Items listed in a dataset
☆ ☆ ☆

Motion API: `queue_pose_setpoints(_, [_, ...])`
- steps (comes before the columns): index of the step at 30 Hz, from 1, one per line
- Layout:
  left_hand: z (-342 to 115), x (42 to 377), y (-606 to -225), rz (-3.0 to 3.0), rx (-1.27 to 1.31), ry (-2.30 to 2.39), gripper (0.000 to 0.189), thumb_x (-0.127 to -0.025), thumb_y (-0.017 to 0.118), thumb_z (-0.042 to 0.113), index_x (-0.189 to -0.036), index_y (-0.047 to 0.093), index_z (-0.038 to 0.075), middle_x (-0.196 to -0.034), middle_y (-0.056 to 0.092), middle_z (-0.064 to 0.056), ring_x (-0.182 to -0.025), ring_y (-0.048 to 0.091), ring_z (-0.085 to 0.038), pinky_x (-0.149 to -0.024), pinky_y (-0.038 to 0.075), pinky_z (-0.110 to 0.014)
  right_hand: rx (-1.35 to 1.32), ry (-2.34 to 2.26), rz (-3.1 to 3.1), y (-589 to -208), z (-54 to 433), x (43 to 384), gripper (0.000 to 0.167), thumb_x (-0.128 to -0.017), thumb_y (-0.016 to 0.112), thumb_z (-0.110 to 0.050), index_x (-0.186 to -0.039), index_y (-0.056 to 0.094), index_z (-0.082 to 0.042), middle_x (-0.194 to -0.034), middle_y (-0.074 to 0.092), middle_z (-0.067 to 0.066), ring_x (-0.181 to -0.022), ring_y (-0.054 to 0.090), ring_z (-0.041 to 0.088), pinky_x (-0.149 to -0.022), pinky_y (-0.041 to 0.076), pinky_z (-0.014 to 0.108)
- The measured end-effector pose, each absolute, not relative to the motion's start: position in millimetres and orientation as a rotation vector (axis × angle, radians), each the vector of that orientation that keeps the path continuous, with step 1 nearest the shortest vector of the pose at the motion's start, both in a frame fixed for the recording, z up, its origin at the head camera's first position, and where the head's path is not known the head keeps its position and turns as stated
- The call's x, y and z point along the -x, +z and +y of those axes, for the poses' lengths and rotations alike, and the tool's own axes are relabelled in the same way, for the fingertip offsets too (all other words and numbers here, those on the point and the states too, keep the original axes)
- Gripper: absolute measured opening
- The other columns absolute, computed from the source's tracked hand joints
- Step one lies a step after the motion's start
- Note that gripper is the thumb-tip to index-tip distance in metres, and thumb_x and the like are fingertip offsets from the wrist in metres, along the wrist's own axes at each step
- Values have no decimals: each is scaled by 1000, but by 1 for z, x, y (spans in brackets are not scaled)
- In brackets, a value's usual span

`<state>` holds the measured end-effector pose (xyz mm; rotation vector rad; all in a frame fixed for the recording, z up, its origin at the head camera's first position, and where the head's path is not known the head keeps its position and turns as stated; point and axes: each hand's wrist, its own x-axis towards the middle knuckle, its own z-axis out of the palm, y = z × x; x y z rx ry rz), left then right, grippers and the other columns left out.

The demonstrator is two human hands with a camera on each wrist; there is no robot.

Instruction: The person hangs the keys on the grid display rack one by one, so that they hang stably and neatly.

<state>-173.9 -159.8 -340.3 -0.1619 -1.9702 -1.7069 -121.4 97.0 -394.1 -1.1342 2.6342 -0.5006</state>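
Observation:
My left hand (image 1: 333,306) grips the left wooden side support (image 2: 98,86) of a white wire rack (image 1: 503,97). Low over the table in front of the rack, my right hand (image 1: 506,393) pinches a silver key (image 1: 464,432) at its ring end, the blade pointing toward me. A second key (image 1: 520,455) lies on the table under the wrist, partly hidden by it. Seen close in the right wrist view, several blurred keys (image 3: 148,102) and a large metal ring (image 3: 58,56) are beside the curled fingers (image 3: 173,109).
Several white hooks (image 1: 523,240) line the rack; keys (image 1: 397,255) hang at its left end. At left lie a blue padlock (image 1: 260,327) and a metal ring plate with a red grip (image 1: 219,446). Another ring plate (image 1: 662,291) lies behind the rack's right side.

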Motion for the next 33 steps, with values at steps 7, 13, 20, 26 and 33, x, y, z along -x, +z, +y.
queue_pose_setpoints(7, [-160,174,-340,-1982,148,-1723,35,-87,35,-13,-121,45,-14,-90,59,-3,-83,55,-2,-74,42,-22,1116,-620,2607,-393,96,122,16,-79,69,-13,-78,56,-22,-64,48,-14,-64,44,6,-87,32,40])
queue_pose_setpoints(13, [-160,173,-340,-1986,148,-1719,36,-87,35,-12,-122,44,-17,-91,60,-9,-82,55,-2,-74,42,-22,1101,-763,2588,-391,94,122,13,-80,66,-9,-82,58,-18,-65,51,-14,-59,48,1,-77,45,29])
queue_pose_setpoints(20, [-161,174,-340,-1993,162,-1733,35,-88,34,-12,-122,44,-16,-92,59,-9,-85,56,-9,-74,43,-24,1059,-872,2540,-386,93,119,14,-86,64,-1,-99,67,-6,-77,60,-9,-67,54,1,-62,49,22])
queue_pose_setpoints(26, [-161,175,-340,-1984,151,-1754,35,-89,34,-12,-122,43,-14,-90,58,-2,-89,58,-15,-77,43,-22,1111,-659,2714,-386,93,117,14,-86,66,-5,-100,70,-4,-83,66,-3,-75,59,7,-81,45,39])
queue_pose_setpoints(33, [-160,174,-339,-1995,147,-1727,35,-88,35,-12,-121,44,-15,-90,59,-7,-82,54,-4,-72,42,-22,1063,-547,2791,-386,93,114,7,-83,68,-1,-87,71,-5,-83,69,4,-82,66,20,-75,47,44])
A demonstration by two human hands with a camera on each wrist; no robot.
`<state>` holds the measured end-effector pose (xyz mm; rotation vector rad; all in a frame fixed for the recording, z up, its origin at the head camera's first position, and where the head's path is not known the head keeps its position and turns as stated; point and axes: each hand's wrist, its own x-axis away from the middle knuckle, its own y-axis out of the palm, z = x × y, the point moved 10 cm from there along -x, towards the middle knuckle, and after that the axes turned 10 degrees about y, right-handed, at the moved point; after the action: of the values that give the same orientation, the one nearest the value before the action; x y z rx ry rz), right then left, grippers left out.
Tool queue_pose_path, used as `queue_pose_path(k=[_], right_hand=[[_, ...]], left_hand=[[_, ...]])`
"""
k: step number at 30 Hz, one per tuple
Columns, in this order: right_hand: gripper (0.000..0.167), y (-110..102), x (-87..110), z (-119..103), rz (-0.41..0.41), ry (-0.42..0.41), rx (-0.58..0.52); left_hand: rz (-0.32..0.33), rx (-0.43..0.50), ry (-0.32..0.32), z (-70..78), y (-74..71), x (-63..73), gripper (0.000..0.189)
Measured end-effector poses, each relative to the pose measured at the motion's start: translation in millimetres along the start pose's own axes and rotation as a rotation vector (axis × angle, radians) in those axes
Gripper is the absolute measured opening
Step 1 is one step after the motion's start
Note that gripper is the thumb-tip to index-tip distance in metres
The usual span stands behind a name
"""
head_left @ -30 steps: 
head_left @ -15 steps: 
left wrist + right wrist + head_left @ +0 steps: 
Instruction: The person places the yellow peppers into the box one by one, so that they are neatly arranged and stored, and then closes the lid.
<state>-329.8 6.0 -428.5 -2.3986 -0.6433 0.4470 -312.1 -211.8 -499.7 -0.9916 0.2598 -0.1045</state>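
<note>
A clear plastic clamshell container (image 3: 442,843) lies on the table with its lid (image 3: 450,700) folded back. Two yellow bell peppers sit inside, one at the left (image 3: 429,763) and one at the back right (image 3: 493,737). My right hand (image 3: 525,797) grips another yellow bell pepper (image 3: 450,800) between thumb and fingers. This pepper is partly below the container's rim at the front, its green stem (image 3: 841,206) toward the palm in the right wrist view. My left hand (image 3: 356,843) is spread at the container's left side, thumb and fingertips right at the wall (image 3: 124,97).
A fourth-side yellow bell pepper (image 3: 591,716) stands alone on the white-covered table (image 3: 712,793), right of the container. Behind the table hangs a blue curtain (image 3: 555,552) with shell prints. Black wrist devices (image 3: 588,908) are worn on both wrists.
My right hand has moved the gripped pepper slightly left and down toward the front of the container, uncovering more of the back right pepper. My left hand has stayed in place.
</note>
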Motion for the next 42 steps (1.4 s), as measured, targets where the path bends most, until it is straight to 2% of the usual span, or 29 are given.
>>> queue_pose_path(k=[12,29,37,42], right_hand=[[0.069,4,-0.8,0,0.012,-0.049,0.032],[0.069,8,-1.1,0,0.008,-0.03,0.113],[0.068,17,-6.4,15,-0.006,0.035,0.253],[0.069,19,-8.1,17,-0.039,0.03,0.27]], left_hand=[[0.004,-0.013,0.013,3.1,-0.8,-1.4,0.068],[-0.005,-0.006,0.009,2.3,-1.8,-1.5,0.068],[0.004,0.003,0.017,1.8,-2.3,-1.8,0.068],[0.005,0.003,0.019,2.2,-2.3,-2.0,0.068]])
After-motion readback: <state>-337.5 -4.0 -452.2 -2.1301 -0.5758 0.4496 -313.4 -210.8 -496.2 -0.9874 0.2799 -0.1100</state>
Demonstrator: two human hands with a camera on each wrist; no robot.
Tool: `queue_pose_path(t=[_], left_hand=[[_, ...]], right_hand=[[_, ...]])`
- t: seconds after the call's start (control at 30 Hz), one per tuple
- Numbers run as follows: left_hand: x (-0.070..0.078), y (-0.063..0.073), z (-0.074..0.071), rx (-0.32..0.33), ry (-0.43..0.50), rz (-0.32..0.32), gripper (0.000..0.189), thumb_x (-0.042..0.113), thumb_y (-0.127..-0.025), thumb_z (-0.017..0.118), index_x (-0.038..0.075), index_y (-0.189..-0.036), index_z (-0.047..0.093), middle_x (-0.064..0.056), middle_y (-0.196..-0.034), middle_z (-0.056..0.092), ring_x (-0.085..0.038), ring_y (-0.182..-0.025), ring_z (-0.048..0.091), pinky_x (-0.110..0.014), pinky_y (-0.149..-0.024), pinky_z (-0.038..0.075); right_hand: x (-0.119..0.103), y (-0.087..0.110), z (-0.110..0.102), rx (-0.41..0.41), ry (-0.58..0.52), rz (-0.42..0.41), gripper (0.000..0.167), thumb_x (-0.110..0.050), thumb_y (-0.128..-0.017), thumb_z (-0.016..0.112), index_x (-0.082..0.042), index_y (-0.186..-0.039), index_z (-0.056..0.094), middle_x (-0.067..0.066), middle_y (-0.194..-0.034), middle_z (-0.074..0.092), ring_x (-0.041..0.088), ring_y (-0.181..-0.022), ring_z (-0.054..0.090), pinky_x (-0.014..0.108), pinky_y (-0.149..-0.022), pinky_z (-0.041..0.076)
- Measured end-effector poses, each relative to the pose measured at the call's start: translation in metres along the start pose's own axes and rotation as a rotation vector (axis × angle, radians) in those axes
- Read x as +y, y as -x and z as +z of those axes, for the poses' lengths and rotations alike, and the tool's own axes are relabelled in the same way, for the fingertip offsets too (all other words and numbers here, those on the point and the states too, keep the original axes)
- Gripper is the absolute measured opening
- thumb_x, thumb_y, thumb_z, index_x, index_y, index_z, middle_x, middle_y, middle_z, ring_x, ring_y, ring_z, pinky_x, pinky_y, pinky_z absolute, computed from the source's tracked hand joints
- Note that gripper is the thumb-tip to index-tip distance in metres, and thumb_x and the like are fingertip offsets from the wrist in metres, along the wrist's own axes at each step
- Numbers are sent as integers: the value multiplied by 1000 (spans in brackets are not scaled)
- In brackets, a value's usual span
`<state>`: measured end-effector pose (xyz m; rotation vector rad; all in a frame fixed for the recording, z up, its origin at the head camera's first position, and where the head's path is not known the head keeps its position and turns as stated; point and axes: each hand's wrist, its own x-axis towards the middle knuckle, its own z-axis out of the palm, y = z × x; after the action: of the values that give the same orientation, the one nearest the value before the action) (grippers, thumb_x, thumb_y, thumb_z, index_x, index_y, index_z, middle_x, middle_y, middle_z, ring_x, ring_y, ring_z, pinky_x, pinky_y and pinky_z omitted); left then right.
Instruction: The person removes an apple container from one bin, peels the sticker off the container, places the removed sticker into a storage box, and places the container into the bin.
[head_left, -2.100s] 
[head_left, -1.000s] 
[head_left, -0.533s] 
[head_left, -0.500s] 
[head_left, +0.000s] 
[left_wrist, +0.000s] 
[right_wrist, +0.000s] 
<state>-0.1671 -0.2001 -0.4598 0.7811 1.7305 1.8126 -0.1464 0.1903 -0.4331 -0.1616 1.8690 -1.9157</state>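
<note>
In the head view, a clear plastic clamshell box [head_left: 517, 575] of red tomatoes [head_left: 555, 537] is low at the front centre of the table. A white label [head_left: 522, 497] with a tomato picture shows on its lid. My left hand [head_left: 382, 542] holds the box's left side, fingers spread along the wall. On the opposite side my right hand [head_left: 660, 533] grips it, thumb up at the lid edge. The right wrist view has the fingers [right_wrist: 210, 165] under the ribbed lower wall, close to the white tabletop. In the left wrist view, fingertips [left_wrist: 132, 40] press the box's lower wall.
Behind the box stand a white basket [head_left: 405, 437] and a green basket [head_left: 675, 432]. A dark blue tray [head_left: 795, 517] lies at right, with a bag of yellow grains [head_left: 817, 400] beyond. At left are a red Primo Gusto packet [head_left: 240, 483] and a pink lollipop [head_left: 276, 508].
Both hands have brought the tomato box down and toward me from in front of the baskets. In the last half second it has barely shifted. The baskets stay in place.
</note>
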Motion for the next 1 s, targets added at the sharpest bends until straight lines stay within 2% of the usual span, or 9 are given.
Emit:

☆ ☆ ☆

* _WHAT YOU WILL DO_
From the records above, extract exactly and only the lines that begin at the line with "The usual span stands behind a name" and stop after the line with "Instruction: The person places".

* _RESPONSE TO THE TASK_
The usual span stands behind a name
"""
head_left @ -30 steps: 
head_left @ -15 steps: 
left wrist + right wrist + head_left @ +0 steps: 
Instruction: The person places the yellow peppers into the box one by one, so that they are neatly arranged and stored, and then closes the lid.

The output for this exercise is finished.